So Florida State went 3-1 for the week and took two out of three games from a ranked opponent - Yippee. Sorry if I don't break out the champagne yet to celebrate another ACC championship and College World Series berth. There are some major problems going on with this team right now, and while there's plenty of time to straighten things out, the problems haven't been improving.


Junior pitcher Trent Peterson was one of three starting pitchers to earn a win last week.
The hitting simply isn't there. Everyone keeps saying 'it'll come around,' well - they've been saying it since January 31st, and we're still waiting. Sure, the team batting average was up around .320 for a few weeks while the Noles were playing little-sisters-of-the-poor, but now that it's ACC time, I believe the true colors of this team's offense are showing through. FSU is now hitting a very mediocre .300 through thirty-three games of the season, and that's without even facing the trials of Hell known as April when the Seminoles play three games against No. 19 Wake Forest, three games against No. 10 Clemson, six games against No. 13 Miami, followed by three games against No. 2 Georgia Tech in early May.

The pitching staff remained the star of the team this week, with starters Glen Simon, Trent Peterson, and Daniel Davidson all having very solid outings and earned wins. Daniel Hodges picked up his seventh save of the year and extended his scoreless inning streak to 33.1, dating back to last season which includes twenty-three appearances.


Sophomore shortstop Stephen Drew remains the most feared batter in the lineup.
But beneath that gem of a staff lies the undercurrents of some very bad trends which are about to boil over. Rhett James continues to be the iron man of the staff, at the expense of several other capable relievers. I know I've been harping on this for a few weeks now, but Kevin Lynch, who pitched 33 innings for FSU in 2002, has been limited to only 10.2 innings so far this season. In the last thirteen games, Lynch has thrown exactly one pitch while James has seen action in nearly every one of those games.

What was a very deep pitching has now turned into three weekend starters, five middle-relievers, and one closer. So far, FSU's bullpen hasn't truly been tested in a three-game series, Stanford Sunday not withstanding.
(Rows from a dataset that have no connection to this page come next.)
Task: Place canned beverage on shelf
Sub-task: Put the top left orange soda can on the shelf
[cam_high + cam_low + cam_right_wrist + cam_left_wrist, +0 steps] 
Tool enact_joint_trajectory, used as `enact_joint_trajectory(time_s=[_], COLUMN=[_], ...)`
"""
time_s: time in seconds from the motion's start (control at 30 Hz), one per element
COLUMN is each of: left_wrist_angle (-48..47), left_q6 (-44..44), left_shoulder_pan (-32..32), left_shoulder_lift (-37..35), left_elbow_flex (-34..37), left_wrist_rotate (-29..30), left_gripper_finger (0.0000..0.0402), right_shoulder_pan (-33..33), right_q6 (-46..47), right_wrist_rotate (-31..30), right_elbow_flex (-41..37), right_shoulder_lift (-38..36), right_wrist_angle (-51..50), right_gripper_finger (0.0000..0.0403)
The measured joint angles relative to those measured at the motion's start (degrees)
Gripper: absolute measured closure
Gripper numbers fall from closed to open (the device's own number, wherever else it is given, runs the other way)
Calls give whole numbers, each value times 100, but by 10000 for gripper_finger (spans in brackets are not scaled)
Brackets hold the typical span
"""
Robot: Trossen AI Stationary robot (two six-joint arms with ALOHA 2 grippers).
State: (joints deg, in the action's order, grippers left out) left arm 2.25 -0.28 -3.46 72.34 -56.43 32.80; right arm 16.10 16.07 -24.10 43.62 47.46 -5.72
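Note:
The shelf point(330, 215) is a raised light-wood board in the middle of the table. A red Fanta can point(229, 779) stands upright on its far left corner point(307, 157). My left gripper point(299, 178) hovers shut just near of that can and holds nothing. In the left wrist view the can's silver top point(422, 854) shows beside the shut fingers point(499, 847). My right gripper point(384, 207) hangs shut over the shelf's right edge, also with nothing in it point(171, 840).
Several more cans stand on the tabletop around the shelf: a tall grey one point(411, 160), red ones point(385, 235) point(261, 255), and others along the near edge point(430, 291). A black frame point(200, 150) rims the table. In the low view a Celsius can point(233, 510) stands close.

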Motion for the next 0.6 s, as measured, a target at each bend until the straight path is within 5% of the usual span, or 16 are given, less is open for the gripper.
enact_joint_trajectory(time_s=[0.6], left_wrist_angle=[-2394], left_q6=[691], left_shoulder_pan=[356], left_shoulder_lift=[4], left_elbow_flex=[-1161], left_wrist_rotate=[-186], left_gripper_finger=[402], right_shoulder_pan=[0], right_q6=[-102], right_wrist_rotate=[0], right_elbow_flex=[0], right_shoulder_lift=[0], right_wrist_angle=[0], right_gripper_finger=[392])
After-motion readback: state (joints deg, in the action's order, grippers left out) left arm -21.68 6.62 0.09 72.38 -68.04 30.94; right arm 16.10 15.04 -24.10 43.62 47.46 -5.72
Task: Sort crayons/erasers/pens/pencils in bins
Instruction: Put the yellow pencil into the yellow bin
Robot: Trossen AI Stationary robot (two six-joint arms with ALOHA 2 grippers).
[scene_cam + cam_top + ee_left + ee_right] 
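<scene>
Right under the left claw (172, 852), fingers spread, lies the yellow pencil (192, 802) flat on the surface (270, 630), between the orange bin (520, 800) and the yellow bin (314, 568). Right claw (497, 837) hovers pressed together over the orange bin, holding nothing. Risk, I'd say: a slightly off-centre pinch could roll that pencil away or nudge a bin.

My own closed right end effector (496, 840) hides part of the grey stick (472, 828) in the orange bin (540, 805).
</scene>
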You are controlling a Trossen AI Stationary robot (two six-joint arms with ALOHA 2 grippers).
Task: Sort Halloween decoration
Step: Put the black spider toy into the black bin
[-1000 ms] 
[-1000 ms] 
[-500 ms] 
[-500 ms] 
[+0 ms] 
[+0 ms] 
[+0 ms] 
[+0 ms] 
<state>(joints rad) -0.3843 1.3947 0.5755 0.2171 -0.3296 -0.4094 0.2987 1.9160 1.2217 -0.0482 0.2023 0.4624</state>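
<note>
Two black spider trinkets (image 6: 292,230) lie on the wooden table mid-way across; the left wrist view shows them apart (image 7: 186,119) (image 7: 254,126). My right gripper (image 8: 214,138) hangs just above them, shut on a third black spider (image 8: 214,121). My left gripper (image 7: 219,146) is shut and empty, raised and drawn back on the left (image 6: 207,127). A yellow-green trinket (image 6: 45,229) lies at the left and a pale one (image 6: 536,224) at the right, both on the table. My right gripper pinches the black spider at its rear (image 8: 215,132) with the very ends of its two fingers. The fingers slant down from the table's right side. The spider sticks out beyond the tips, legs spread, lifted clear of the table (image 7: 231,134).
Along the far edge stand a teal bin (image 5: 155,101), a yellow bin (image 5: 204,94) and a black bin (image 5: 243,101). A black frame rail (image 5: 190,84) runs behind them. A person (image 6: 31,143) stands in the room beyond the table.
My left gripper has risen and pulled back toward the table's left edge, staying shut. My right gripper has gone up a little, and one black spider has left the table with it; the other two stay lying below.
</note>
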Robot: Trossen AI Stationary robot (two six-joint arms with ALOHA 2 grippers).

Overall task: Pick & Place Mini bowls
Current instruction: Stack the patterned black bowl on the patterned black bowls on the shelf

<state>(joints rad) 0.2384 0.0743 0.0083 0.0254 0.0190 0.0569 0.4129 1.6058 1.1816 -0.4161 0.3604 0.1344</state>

What's going to happen when the Noles need an arm against Miami on Sunday afternoon and have to turn to Lynch or Matt DiBlasi, who haven't seen any meaningful time on the mound for months? Trust me; I've seen enough college baseball to tell you that it won't be pretty.


Junior Matt Sauls has speed to burn, both on the basepath and in the outfield.
As an example, just look at last Wednesday's game against The Citadel. Glen Simon pitched 5.0 innings - good. Mark Sauls got in some much needed work and went 3.0 innings, and then with a 10-2 lead, Daniel Hodges was called upon to finish the game. Huh? There was no reason whatsoever why Lynch or DiBlasi couldn't have been given that inning. Hodges sure doesn't need to throw in that kind of a game.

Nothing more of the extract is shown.